Sobre 1, se Mises priorizasse os prazeres imediatos ou se excluísse os sacrifícios humanos de sua investigação, teria que eliminar o próprio conceito de trabalho, que, por definição, provoca desconforto (p. 92). Mas o trabalho, como qualquer outro sacrifício, não é um fim em si mesmo. Os sacrifícios são meios para a obtenção de fins maiores. A análise da ação pode ser imediata, enquanto seus fins estão num futuro distante, mas não há nada na obra de Mises que indique um hedonismo descritivo.

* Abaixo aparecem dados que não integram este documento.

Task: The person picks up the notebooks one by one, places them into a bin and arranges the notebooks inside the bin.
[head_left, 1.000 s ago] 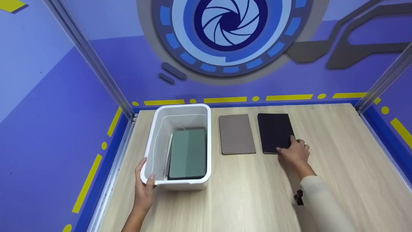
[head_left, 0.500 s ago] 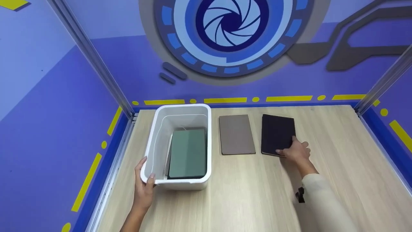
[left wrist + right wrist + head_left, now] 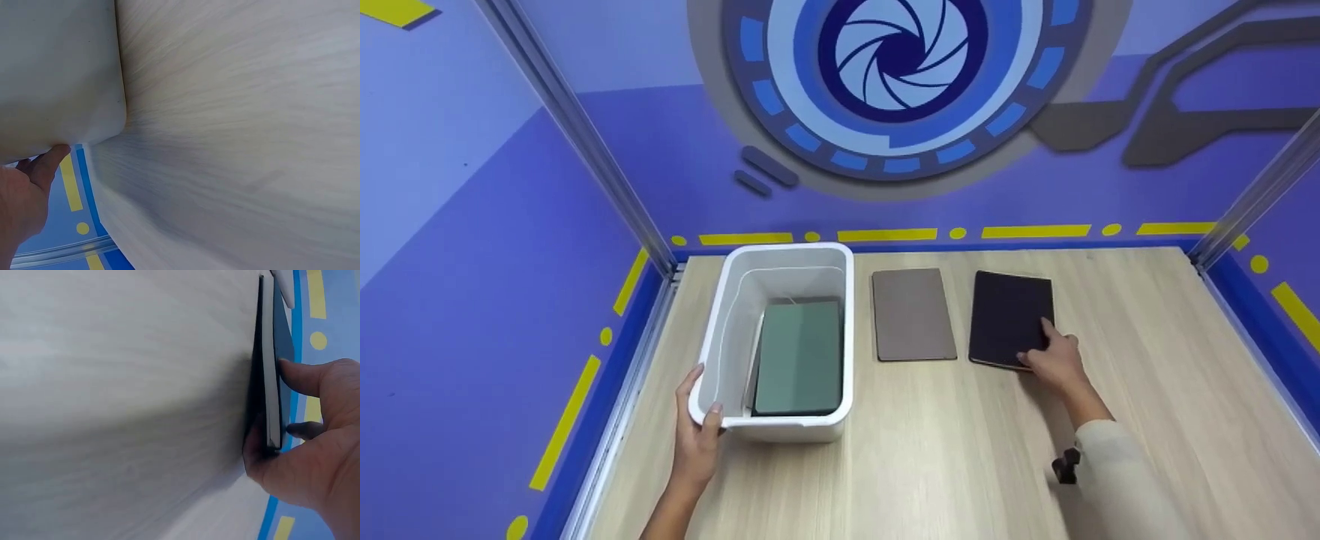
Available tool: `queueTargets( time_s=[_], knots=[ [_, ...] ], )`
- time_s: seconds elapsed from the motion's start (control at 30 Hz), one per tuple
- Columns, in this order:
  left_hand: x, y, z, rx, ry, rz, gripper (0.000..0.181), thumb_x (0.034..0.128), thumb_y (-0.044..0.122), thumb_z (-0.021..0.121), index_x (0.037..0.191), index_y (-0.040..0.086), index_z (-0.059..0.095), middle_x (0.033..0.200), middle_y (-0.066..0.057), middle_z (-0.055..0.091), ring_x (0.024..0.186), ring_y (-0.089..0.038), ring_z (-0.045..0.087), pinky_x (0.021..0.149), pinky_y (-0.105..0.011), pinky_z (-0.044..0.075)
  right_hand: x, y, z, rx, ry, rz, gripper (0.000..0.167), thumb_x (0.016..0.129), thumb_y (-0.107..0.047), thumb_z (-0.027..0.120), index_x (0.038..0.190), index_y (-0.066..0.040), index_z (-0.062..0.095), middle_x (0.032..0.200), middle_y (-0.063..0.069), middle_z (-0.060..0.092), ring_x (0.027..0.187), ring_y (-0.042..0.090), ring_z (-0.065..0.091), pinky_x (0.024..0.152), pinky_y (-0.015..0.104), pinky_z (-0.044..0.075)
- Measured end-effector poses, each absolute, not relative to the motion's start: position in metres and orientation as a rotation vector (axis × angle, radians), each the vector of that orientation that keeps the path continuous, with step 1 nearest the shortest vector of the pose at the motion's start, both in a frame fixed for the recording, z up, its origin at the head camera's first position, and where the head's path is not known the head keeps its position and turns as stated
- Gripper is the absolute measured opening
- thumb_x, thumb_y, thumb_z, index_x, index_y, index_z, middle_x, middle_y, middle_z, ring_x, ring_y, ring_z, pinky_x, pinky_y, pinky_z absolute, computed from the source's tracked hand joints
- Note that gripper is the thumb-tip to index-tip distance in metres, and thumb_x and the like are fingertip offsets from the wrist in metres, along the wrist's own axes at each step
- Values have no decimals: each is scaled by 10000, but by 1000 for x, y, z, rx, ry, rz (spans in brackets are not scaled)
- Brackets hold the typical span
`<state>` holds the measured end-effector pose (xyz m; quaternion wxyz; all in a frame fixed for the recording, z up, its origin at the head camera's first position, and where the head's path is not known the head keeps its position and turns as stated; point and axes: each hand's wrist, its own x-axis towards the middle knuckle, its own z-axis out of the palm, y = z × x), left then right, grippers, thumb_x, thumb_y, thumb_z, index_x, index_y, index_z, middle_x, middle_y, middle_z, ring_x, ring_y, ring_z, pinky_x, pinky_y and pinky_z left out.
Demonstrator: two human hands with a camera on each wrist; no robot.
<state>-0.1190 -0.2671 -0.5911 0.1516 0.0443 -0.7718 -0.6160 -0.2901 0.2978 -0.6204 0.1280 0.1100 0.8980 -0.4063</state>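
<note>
Probably light and stiff, the black notebook [image 3: 1009,319] toward the surface's [image 3: 937,450] far edge suits my right hand's [image 3: 1059,363] close pinch at its near right corner, my left hand [image 3: 697,442] gripping the bin [image 3: 780,423].

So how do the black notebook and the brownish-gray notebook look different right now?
The black notebook is much darker than the brownish-gray notebook. The right hand grips the black notebook by its near right corner, while no hand touches the brownish-gray notebook. The black notebook's far edge slants in the head view; the brownish-gray notebook's runs nearly level. Both are slim, rectangular and to the right of the white bin.
</note>
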Motion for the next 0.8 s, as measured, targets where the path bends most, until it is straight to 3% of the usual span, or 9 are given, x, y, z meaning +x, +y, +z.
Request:
queueTargets(
  time_s=[0.23,0.43,0.57,0.8],
  knots=[
    [-120,-267,-590,111,-2217,-1748,655,1054,57,466,1668,144,255,1552,-180,449,1278,-143,577,981,-174,512,-285,308,-622,347,2551,-1289,857,1020,-220,623,1719,-109,139,1719,394,93,1615,571,88,1314,646,173],
    [-120,-267,-591,107,-2215,-1748,653,1055,53,462,1666,147,251,1526,-190,467,1230,-85,588,925,-176,540,-286,314,-625,345,2537,-1309,799,1049,-256,618,1710,-126,188,1763,316,77,1637,530,73,1331,616,140],
    [-119,-267,-592,122,-2214,-1751,652,1053,65,469,1662,156,255,1550,-194,453,1254,-139,590,926,-175,538,-286,318,-621,299,2469,-1351,851,1034,-218,658,1713,-113,155,1771,276,26,1641,519,19,1333,613,111],
    [-121,-268,-594,92,-2197,-1738,665,1037,59,479,1662,137,263,1562,-200,452,1281,-158,586,976,-153,506,-290,318,-617,228,2461,-1292,855,1023,-133,637,1710,-98,129,1755,311,25,1628,543,11,1325,629,109]
  ],
)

Talvez essa impressão hedonista da praxeologia tenha sido sugerida pelo uso do termo “desconforto”, que vulgarmente indica um incômodo passageiro. Quem não gosta da palavra, pode substituir “desconforto” por “infelicidade”. Para Mises, “não há nenhuma objeção válida ao costume de definir a ação humana como a busca da felicidade”. E não há muita diferença entre dizer isso e dizer que “toda ação tem em mira algum bem”, como afirmou Aristóteles. Dificilmente alguém acusará Aristóteles de relativismo moral, mas a implicação prática é a mesma. E, numa época em que cada um tenta reduzir todas as dimensões da experiência humana a sua área de especialidade, acho saudável ler um economista dizer que não é função da economia investigar o que é o bem ou a felicidade. A economia é “uma ciência de meios e não de fins”. Nesse sentido, ela funciona como um instrumento da ética e da política, e não como sua senhora.
Sidney, a praxeologia de Mises pode ter seus problemas, mas não acredito que sejam os que você alegou. Espero que você continue a ler, talvez com mais paciência e menos aversão prévia, e a comentar sobre Ação Humana. E depois siga sua peregrinação com outros títulos do Liberty Fund. Talvez haja mais riqueza na cultura liberal do que você imagina.